**Work required**. Copy each line of the data that has "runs" in it.

**Data segment**.
┌──

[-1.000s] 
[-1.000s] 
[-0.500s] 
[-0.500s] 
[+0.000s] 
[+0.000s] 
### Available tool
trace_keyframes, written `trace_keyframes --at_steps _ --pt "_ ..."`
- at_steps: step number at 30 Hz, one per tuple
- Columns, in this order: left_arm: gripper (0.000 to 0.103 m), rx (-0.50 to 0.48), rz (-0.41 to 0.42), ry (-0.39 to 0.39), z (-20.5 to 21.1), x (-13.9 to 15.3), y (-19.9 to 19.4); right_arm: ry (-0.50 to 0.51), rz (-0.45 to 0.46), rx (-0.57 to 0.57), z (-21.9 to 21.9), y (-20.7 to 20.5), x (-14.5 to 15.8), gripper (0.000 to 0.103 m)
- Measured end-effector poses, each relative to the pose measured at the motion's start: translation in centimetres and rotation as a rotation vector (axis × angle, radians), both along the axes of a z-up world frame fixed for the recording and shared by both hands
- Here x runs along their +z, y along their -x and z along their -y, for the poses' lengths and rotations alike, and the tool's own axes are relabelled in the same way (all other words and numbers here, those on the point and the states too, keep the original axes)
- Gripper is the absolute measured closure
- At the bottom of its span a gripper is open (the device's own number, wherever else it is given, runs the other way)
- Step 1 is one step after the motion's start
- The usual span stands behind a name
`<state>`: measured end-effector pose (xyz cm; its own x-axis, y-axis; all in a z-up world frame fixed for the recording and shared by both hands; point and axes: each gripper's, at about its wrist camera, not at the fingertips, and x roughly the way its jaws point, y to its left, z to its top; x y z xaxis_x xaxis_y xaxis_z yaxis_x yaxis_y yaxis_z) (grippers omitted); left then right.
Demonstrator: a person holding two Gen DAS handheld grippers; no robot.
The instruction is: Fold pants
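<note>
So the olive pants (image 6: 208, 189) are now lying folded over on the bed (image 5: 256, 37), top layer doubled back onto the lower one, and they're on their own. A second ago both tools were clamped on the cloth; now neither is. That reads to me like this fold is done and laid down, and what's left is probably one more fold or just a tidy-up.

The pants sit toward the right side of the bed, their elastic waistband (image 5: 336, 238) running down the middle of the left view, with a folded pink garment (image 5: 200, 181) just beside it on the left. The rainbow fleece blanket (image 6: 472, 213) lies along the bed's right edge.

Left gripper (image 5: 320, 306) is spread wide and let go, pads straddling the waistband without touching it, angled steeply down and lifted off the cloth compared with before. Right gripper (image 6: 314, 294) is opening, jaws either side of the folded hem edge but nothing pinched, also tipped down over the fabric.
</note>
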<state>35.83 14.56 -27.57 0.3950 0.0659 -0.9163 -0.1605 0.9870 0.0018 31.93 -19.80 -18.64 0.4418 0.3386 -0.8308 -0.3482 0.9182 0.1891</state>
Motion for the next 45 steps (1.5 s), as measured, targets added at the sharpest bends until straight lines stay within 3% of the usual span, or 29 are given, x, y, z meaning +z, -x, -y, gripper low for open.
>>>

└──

**Worked solution**.
- Here x runs along their +z, y along their -x and z along their -y, for the poses' lengths and rotations alike, and the tool's own axes are relabelled in the same way (all other words and numbers here, those on the point and the states too, keep the original axes)
- At the bottom of its span a gripper is open (the device's own number, wherever else it is given, runs the other way)

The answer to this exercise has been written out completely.